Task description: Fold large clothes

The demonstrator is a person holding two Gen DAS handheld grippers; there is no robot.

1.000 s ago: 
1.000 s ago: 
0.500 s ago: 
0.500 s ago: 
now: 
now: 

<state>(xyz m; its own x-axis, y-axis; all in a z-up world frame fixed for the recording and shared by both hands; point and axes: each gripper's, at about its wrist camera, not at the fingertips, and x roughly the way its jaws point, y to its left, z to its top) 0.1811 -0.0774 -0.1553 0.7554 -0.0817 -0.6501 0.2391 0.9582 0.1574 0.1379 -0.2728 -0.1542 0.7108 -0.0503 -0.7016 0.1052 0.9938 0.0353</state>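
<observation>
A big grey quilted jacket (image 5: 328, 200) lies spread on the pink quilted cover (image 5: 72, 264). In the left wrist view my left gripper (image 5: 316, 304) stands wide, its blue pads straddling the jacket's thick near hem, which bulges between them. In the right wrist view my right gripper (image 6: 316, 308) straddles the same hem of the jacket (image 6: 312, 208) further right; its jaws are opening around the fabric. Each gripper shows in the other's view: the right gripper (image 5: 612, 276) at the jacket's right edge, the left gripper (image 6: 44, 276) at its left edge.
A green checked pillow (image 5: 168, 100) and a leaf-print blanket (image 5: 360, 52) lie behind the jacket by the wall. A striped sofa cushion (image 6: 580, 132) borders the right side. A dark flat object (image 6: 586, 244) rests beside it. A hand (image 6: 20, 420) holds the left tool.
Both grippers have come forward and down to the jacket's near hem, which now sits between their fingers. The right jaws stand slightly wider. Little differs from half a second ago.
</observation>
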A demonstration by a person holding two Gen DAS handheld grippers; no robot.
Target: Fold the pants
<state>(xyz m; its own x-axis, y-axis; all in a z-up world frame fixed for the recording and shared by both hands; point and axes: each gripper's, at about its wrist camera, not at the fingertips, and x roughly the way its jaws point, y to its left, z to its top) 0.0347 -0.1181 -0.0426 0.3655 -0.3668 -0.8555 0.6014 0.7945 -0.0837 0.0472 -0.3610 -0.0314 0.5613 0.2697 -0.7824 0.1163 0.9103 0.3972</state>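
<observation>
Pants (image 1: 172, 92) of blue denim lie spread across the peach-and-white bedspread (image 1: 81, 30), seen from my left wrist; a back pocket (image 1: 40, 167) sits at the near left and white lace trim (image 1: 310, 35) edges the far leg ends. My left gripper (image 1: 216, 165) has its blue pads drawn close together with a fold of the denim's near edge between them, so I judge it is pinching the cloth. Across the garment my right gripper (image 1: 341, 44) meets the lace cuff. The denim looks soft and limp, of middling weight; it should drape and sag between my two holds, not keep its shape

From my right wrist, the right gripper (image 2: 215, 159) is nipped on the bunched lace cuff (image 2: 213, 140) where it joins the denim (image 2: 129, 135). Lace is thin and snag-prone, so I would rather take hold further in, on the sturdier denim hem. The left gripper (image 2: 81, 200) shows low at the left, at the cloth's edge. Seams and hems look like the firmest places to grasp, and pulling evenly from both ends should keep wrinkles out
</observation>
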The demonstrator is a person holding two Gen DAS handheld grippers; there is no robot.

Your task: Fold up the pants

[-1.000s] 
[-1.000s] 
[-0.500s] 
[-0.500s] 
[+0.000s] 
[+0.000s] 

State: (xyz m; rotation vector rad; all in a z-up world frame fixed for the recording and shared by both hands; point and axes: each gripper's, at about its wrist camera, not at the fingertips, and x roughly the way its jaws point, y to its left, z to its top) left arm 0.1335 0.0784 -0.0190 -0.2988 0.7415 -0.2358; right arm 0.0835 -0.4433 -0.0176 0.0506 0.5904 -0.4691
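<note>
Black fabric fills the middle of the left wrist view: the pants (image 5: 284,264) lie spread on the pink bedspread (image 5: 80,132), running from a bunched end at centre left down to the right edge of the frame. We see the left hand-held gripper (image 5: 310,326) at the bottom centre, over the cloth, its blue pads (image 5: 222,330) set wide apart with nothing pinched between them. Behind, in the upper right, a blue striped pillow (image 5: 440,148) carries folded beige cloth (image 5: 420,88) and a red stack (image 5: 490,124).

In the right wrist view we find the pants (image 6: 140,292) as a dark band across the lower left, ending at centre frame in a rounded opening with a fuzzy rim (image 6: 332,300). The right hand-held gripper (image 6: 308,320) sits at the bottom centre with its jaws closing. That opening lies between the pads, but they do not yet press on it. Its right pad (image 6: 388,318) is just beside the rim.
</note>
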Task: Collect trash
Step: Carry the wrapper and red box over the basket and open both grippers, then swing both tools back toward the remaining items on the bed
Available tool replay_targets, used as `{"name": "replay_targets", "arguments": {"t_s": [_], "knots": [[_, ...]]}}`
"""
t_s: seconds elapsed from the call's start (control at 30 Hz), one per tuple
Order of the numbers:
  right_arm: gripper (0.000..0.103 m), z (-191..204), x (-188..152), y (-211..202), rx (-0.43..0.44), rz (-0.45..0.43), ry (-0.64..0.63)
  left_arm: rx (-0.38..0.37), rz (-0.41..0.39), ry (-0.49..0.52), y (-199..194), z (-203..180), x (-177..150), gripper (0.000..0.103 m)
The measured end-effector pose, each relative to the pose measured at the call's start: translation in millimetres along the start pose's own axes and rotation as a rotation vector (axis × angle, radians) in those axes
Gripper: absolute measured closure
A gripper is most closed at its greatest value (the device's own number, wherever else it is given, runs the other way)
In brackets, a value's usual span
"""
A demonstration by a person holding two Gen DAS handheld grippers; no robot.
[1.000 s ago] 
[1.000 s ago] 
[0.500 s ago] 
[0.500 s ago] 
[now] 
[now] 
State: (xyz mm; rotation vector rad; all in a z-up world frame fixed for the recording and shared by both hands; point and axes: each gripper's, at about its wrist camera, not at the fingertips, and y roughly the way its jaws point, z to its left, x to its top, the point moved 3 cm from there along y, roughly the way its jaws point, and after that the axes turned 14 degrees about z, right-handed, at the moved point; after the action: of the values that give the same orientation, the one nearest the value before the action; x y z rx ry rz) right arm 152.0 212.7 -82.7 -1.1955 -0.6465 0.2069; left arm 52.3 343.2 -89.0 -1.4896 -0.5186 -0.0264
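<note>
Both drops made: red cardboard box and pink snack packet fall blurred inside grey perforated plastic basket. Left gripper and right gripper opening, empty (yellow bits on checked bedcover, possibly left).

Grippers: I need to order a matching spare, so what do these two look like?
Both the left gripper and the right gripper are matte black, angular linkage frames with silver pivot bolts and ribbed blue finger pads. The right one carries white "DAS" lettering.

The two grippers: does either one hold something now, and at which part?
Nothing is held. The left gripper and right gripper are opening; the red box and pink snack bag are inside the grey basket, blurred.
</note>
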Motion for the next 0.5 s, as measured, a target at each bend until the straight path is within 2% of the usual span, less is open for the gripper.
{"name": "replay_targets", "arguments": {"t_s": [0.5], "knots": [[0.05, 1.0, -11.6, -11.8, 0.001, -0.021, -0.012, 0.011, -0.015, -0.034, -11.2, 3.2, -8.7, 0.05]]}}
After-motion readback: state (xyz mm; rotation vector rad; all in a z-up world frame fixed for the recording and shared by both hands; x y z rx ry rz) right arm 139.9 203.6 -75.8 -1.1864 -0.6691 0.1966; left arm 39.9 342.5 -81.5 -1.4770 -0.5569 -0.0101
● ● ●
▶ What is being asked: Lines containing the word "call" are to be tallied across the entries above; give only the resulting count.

▶ Task response: 2